Thomas Hood (jdthood) wrote :

Just to mention that I have run into this problem myself when I connect to work over VPN. I'm using standalone dnsmasq and not using nm-dnsmasq. Turning on strict-order fixes it.

Stéphane Graber (stgraber) wrote :

Untargeted the dnsmasq part of it from 12.04.1 as we realistically won't get a change in dnsmasq by then.

Switching back to strict-order is a bad idea for the reasons listed in bug 903854, namely, we'd loose our biggest advantage from using dnsmasq. But there should be a middle ground here where servers would usually be checked like in strict-order and any server not responding in $AMOUNT_OF_TIME is automatically skipped for later queries + a watchdog querying the server from time to time to see if it's back to life.

Changed in dnsmasq (Ubuntu Precise):
milestone: ubuntu-12.04.1 → none
Thomas Hood (jdthood) wrote :

@Stéphane: The problem doesn't arise from servers not responding. It arises from servers responding with NODATA or NXDOMAIN. See my comment #28.

Changed in network-manager (Ubuntu Precise):
milestone: ubuntu-12.04.1 → ubuntu-12.04.2
Thomas Hood (jdthood) wrote :

I also have this problem when I use nm-dnsmasq and connect to work over VPN.

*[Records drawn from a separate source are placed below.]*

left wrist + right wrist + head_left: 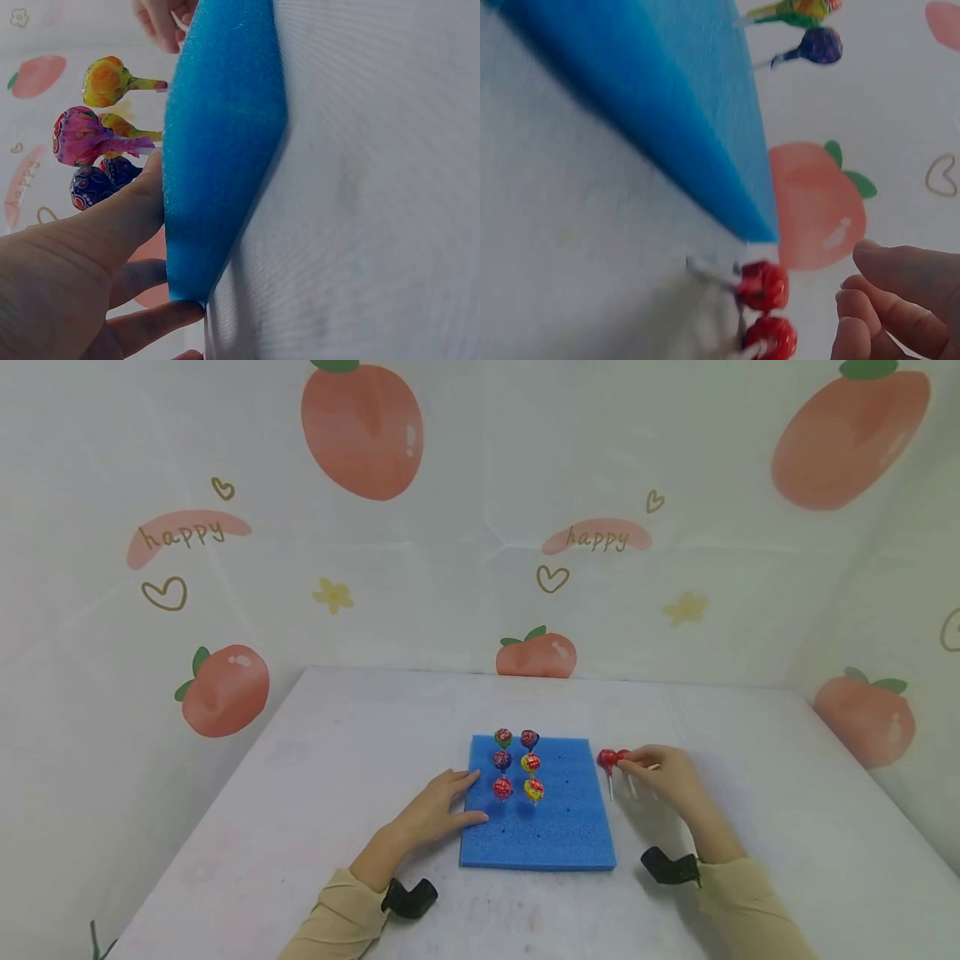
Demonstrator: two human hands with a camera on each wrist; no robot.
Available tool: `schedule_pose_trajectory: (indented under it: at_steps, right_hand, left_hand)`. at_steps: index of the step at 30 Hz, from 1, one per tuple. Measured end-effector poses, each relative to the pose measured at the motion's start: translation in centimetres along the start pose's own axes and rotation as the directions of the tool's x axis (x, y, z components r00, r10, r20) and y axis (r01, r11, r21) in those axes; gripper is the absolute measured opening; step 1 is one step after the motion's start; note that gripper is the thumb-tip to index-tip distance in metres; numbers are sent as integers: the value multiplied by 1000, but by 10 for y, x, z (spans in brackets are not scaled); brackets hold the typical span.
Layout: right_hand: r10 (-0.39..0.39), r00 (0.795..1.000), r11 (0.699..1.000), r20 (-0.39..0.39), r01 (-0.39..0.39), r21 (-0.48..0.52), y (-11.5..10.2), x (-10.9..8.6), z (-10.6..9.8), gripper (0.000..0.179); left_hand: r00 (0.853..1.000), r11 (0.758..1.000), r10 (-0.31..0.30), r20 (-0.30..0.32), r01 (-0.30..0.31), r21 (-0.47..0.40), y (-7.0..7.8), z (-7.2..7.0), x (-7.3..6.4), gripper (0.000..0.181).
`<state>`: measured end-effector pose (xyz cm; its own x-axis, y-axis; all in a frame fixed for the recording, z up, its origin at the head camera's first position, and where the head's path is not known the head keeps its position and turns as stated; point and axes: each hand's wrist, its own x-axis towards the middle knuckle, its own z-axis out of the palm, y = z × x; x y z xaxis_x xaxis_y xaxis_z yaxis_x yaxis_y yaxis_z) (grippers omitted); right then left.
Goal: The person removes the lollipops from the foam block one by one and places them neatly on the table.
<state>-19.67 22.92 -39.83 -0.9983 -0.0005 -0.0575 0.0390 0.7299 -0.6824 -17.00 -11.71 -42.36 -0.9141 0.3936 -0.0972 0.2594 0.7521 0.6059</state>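
A blue foam board (562, 843) lies on the table, with several wrapped lollipops (502, 788) standing upright in it in two columns. At the board's left edge my left hand (438, 810) rests with its fingers spread; in the left wrist view the thumb (142, 199) lies along the board and a fingertip touches its edge. To the right of the board lie two red lollipops (763, 285) with white sticks, side by side. My right hand (663, 772) is over the right-hand one, thumb and fingers loosely bent, with nothing seen between them in the right wrist view.
Small dark holes (567, 810) dot the board's right side and front. The white table (337, 735) ends at the back against a hanging cloth (465, 568) printed with fruit and hearts. A black wrist mount (670, 866) sits on each sleeve.
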Motion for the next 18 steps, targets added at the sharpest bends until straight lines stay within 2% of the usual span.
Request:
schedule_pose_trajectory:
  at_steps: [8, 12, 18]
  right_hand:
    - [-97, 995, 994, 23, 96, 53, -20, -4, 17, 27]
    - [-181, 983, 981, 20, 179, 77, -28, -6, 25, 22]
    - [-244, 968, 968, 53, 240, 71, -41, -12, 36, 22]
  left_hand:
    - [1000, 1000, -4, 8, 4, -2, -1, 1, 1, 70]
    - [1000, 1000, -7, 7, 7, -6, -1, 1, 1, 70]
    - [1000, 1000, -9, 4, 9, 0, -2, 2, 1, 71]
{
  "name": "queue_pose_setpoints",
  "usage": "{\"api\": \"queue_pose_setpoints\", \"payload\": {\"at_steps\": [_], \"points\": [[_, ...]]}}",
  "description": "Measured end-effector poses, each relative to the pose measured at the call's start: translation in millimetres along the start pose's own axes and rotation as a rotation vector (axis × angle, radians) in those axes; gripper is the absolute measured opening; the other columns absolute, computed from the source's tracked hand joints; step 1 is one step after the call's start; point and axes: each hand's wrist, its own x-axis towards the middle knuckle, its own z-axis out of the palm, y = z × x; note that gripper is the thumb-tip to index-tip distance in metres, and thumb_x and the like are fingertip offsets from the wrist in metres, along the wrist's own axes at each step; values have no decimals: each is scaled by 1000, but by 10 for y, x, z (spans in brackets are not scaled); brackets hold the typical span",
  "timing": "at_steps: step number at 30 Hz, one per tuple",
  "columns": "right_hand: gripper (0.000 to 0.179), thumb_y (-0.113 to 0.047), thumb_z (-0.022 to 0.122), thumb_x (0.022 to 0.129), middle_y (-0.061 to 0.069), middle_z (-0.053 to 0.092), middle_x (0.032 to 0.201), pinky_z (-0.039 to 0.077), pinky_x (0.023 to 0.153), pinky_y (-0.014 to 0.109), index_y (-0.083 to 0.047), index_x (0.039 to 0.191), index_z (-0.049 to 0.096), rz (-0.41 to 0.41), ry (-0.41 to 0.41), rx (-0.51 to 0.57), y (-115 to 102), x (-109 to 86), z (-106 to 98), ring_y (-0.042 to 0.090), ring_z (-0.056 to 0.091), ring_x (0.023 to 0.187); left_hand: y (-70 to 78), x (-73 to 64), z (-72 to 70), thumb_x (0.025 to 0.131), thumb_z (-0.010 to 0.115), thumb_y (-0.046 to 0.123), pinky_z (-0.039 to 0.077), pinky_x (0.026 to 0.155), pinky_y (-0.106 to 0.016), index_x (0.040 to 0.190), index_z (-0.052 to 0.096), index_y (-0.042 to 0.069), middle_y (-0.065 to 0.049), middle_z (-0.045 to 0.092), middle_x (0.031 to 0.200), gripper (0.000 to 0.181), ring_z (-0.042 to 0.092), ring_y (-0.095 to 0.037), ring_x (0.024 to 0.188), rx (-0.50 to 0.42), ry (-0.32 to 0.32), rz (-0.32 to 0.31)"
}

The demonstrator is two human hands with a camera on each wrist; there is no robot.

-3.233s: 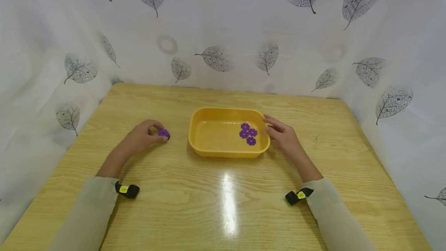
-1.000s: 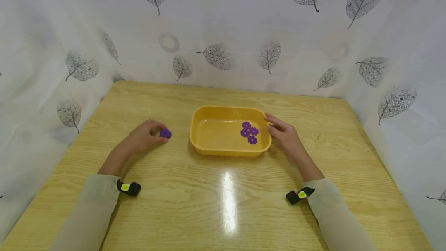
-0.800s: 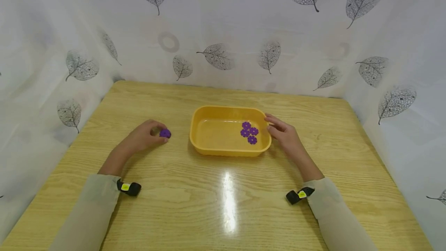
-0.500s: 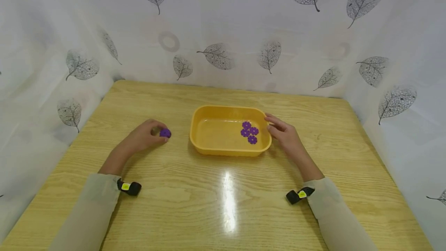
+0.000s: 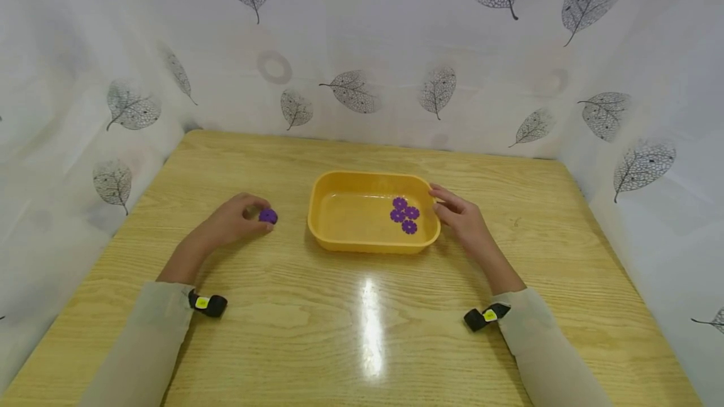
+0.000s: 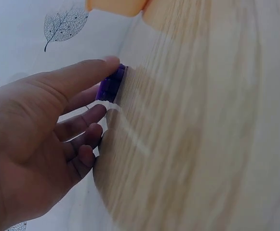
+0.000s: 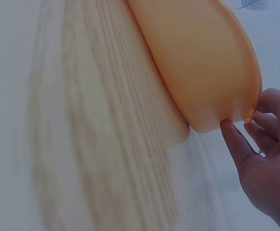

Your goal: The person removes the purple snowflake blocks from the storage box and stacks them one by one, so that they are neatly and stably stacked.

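My left hand [image 5: 232,220] pinches a small stack of purple flower-shaped discs [image 5: 268,216] between thumb and fingers, at the tabletop left of the tray. In the left wrist view the purple stack [image 6: 112,85] stands edge-on under the thumb, its layered side showing; the other fingers are loosely curled below. My right hand [image 5: 464,222] holds the right end of a yellow plastic tray [image 5: 373,248], thumb against the outer wall and index finger at the rim. In the right wrist view the tray [image 7: 202,62] hides part of those fingertips.
Several flat purple flower discs [image 5: 410,227] lie grouped in the right part of the tray. The wooden table [image 5: 294,331] reaches back to a white curtain [image 5: 373,36] printed with leaves, which also hangs along both sides.
Compared with 3.2 s ago, the purple stack in my left fingers looks slightly turned. Over the last second both hands and the tray stay nearly still.
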Motion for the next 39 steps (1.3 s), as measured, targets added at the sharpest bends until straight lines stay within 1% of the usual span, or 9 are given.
{"api": "queue_pose_setpoints", "payload": {"at_steps": [5, 9, 12, 15, 22, 26, 29, 35, 39], "points": [[45, -29, 57, 104, -2, 40, 161, 52, 91, 16, -9, 145, 55, -5, -1, -6, 2, -4, -6, 31, 53, 130, 47, 34, -34, 92, 71, 49, 46, 98, -57, 142, 52, 6, -22, 43, 149, 68, 52, -41, 121, -18, 2, -8], [45, -29, 57, 104, -1, 39, 161, 52, 92, 16, -9, 145, 54, -5, -5, -2, 1, -7, -10, 31, 53, 131, 189, 86, -53, 93, 67, 53, 51, 86, -45, 140, 55, 11, -15, 45, 148, 64, 55, -34, 112, -26, 15, 10], [46, -29, 57, 104, -2, 39, 161, 52, 92, 16, -9, 145, 54, 2, -4, -4, 0, -13, -11, 31, 52, 131, 366, 169, -47, 92, 66, 57, 51, 81, -40, 138, 56, 15, -10, 47, 145, 63, 54, -30, 109, 1, 23, 32], [45, -29, 57, 104, -2, 39, 161, 52, 92, 16, -9, 145, 55, 8, 2, -2, 3, -15, -8, 30, 53, 131, 579, 282, -24, 92, 67, 57, 50, 83, -42, 138, 57, 17, -7, 50, 143, 62, 54, -29, 109, 32, 30, 63], [44, -27, 57, 104, -2, 40, 160, 53, 92, 17, -8, 144, 55, 4, 1, 15, -2, -12, -4, 32, 53, 131, 1021, 542, 86, 91, 70, 52, 48, 80, -40, 134, 60, 17, -4, 57, 137, 57, 55, -25, 99, 42, 45, 216], [43, -26, 58, 104, -2, 41, 160, 53, 91, 17, -7, 143, 56, 4, 5, 24, -6, -4, -4, 32, 53, 130, 1261, 679, 199, 91, 72, 48, 48, 78, -38, 134, 61, 17, -2, 58, 135, 54, 54, -23, 95, 30, 23, 264], [43, -25, 58, 104, -1, 41, 160, 53, 91, 17, -7, 143, 56, 7, 6, 25, -5, 1, -6, 32, 53, 131, 1404, 795, 310, 91, 72, 47, 50, 83, -40, 134, 61, 16, -3, 58, 136, 54, 56, -24, 99, 39, -6, 288], [43, -26, 58, 104, -1, 41, 160, 53, 91, 17, -7, 143, 56, 6, 5, 13, -13, 0, -3, 33, 53, 131, 1610, 970, 545, 92, 71, 46, 44, 106, -45, 134, 63, 13, -5, 61, 133, 54, 55, -26, 126, 82, -59, 332], [43, -25, 58, 104, -1, 41, 160, 53, 91, 17, -7, 143, 56, 2, 6, 16, -21, -6, 1, 32, 53, 131, 1711, 1060, 694, 93, 72, 43, 44, 108, -42, 132, 64, 12, -5, 62, 132, 50, 55, -23, 125, 69, -88, 339]]}}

Although there is now a /etc/NetworkManager/dnsmasq.d directory, adding a file there with "strict-order" in it is not enough to fix the problem. That option seems to have no effect when addresses are conveyed to dnsmasq over D-Bus.

So I now work around the problem by commenting out "dns=dnsmasq" in /e/NM/NM.conf.

Thomas Hood (jdthood) wrote :

@Stéphane: Can you please give us an idea of what, if anything, you think will be done about this problem in Quantal?

Thomas Hood (jdthood) wrote :

It has been a few months since the last comment.

If no solution along the lines of those outlined earlier (see comments #28, #29, #34, #37) is forthcoming then nm-dnsmasq should simply be put back into strict-order mode, thus reversing the change made at the suggestion of bug #903854.

Stéphane wrote in #37:
> Switching back to strict-order is a bad idea for the reasons
> listed in bug 903854, namely, we'd loose our biggest
> advantage from using dnsmasq.

The biggest advantage is only a performance advantage under some circumstances. This in no way stacks up against outright failure under other circumstances — circumstances typical of many LANs. If no solution for this bug (#1003842) is forthcoming then it is time to admit that switching off strict-order was the wrong thing to do. Knowing what we know now, we should switch it back on, and only switch it off again when a solution has been found for this bug. If switching on strict-order eliminates the only advantages of using nm-dnsmasq then nm-dnsmasq itself should be switched off (as proposed at bug #1086693) until that time.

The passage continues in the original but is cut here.